- In a new study, researchers at the University of São Paulo assessed the strength and aerobic ability of transgender women undergoing long-term hormone therapy as well as those of cisgender men and women matched by age and physical activity levels.
- The researchers found that transgender women had about 40% greater muscle mass than cisgender women. Moreover, they were about 19% stronger and had 20% greater cardiopulmonary capacity.
- By current NCAA and Olympic rules, these women are allowed to compete in women's sporting events.
Whether or not transgender women should be allowed to participate in sports along with cisgender women has been controversial (to put it mildly), with strong feelings and compelling arguments on both sides of the debate.
Those opposed to their participation generally contend that transgender women — who were born as biological males — have an unfair advantage over their cisgendered competitors owing to their earlier development as men, which boosted their physical ability. Those in favor of their participation argue that excluding them harms their well-being and violates their human rights.
While it’s difficult for science to weigh in on the latter contention, it certainly can inform the former. A recent study did just that.
Researchers based out of the University of São Paulo in Brazil recruited 15 healthy, transgender women with an average age of 34 who were undergoing long-term, gender-affirming hormone therapy. These women initiated their transition at a median age of 17 and had been taking hormones for an average of 14.4 years. The researchers then recruited cisgendered men and women matched by age and physical activity level to serve as comparison controls.
All of the participants were invited into the laboratory and underwent various metabolic and physical testing. For instance, the researchers measured their testosterone levels, body-mass index, muscle mass, and body fat percentage. Afterwards, subjects’ strength was assessed with the oft-used hand-grip test and their cardiopulmonary capacity (defined as “the maximum ability of the cardiovascular system to deliver oxygen to exercising skeletal muscle and of the exercising muscle to extract oxygen from the blood”) was determined via running on a treadmill with rising difficulty until exhaustion.
The researchers found that, although the transgender women had about the same testosterone levels as the cisgender women, they had about 40% greater skeletal muscle mass. Moreover, they were about 19% stronger and had 20% greater cardiopulmonary capacity. Interestingly, transgender women’s athletic markers generally fell right in the middle between cisgender men and women.
Hormone therapy doesn’t completely change the body
“Long-term estrogen exposure and testosterone suppression were not enough to completely shift the body composition of transgender women to the female pattern, despite their direct and indirect effects on fat and lean mass,” the researchers wrote.

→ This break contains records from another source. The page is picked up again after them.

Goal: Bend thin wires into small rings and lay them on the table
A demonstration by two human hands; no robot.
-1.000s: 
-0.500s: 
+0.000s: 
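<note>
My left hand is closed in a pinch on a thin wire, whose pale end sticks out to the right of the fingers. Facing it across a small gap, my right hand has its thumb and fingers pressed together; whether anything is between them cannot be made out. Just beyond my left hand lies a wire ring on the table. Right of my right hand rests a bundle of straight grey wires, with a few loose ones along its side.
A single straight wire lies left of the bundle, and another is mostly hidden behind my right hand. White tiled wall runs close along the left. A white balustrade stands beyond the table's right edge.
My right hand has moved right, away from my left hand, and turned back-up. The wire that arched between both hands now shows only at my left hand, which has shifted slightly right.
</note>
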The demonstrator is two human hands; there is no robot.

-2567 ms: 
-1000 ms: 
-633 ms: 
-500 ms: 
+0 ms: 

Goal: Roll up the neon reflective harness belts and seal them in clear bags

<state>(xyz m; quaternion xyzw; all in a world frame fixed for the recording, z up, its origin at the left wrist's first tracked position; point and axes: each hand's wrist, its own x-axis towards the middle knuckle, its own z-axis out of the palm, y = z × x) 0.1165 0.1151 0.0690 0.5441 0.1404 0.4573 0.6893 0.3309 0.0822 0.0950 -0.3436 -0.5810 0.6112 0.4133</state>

The research is undeniably limited by a small sample size. It also didn’t look at high school or even college-aged students, about whom much of the societal debate over transgender women’s participation in sports takes place. Moreover, all the transgender women transitioned after age 12, so likely experienced at least some puberty, when a lot of sexual development occurs. (Hormonal transition is generally not recommended until at least one’s mid-teens.) Lastly, while the participants tended to be quite physically active, none were technically athletes.
Still, the research does show that even transgender women undergoing long-term hormone therapy, with testosterone levels comparable to cisgender women, likely have a significant advantage in raw physical ability over women born biologically female. By current NCAA and Olympic rules, these women are allowed to compete in women’s sporting events.